Como se puede ver, la verdadera ganadora ha sido Inglaterra, que ha conseguido
conjurar el peligro de una superpotencia continental que amenace su supremacía marítima. Desde el momento de su ascenso al trono español, Felipe V se convirtió en la encarnación del absolutismo monárquico de inspiración francesa (su abuelo Luis XIV se preocupó de instruir a Felipe con una correspondencia publicada no hace mucho tiempo por historiadores murcianos). El cambio dinástico, por tanto, se convierte también en un cambio de estilo de gobierno, ya que a partir de ahora el rey no tiene motivo ninguno para respetar las particularidades de sus reinos, si considera que no tiene que hacerlo. Llega la tradición centralista francesa, la uniformización legal, la desaparición (no total) de fueros y privilegios. Se puede decir que con Felipe V se produce la unificación política de España, que se había iniciado bajo la figura de unidad dinástica con los Reyes Católicos. El primer instrumento de esta política será los Decretos de Nueva Planta: - 1707: Valencia y Aragón. - 1715: Mallorca. - 1716: Cataluña.
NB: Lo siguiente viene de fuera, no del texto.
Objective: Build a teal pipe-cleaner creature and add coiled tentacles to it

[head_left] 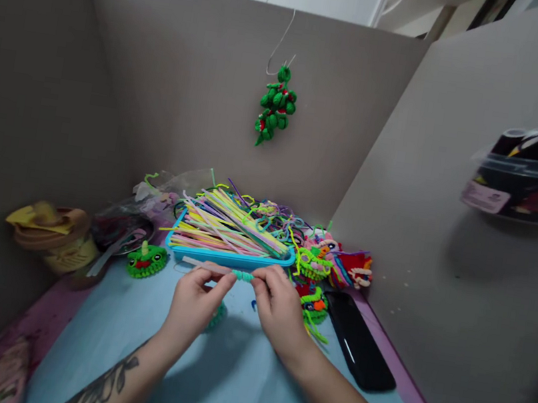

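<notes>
Both hands hold one thin pale stick point(199, 263) level above the light blue mat point(221, 383). A teal pipe cleaner point(242, 276) is coiled round the stick between the two hands. My left hand point(193, 303) pinches the stick left of the coil. My right hand point(278, 307) pinches at the coil's right end. Just behind the hands stands a blue tray point(230, 258) heaped with pastel pipe cleaners. A small teal piece peeks out under my left hand.
A green frog figure point(146, 261) sits at the left, beside a tan tape dispenser point(54, 237). Finished pipe-cleaner figures point(335, 262) and a black phone point(359, 341) lie at the right. A green ornament point(276, 105) hangs on the back partition. Grey partitions wall the desk.
</notes>
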### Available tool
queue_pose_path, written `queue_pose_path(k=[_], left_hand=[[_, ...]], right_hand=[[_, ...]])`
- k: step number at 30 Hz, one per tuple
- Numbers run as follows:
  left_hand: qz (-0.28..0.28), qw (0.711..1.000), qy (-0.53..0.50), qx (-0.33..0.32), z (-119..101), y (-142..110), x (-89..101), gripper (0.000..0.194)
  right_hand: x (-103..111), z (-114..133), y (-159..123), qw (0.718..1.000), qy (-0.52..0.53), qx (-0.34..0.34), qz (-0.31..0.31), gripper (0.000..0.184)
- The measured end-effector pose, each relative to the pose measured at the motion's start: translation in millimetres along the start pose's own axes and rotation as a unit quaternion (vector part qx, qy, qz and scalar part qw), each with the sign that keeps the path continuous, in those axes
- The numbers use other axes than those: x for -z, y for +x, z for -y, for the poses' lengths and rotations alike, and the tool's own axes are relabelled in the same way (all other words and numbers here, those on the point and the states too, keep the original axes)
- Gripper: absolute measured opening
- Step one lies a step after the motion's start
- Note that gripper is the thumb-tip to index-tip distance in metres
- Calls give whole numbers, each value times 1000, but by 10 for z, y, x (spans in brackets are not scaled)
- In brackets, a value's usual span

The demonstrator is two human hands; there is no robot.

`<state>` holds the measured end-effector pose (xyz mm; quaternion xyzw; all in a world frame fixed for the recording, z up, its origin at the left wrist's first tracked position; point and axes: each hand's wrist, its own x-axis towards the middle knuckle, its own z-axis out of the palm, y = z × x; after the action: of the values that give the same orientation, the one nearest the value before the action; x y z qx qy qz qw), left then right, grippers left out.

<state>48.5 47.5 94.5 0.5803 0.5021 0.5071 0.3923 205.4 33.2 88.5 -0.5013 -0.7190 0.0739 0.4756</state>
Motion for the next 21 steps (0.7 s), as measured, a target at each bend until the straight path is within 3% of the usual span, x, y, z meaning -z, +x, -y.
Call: queue_pose_path(k=[7,11,15,21], left_hand=[[1,999,-39,27,52,20,-25,27],[-6,994,-93,59,61,43,-20,28],[-25,990,-124,59,19,99,38,28],[-13,990,-132,47,28,143,71,28]], right_hand=[[-26,10,-44,995,-79,57,-13,14],[-34,-3,-48,997,-42,61,-4,16],[12,-50,-13,999,-6,50,1,24],[55,-87,23,1000,-4,9,13,15]])
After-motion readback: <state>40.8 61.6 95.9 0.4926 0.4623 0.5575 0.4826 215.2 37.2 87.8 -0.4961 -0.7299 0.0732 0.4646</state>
Con estos decretos, se impone a la península la organización político-
administrativa castellana (con excepción de Navarra y País Vasco, a los que hay que agradecer su apoyo a la causa borbónica); quedan abolidas las cortes territoriales, que serán incorporadas a las Cortes de Castilla, que a partir de entonces serán las Cortes de España, con funciones meramente decorativas. También empieza a desaparecer el sistema polisinodial. A la extinción de los consejos territoriales (algunos de ellos simplemente sin sentido, al perderse los territorios), se suma la aparición de una nueva figura: la Secretaría, precedente de los ministerios. El rey prefiere los órganos unipersonales a los colegiados. En 1714 ya se crean las Secretarías de Estado y Asuntos Exteriores, Asuntos Eclesiásticos y Justicia, Guerra y Marina... En cuanto a la administración territorial, se sustituyeron los virreinatos por demarcaciones provinciales, al frente de las cuales estaba un capitán general. Se implantan reales audiencias, y se extendió la institución de los corregidores. La mayoría de las reformas consistió en extender a todo el territorio peninsular la administración castellana. Pero el sello francés se hizo notar no solo en el estilo centralista y uniformizador, sino en la introducción de una figura netamente gálica: el intendente. Se trataba de funcionarios que dependían directamente del rey, gozaban de amplios poderes, y su misión eran la recaudación de impuestos y la dinamización económica del país: controlar a las autoridades locales, cuidar de las reales fábricas, impulsar el desarrollo de la agricultura y la ganadería, levantar mapas, realizar censos, atender al urbanismo... Andando el tiempo, la figura del intendente se unió a la castellana del Corregidor, creando el llamado Intendente-Corregidor. Como se ve, las reformas internas de Felipe V se centraron en la reorganización política y administrativa. Esa fue la base necesaria para el conjunto de reformas económicas y sociales que solemos denominar “reformismo borbónico” y que tendrán su momento de máximo esplendor con Fernando VI y sobre todo con Carlos III (época del despotismo ilustrado).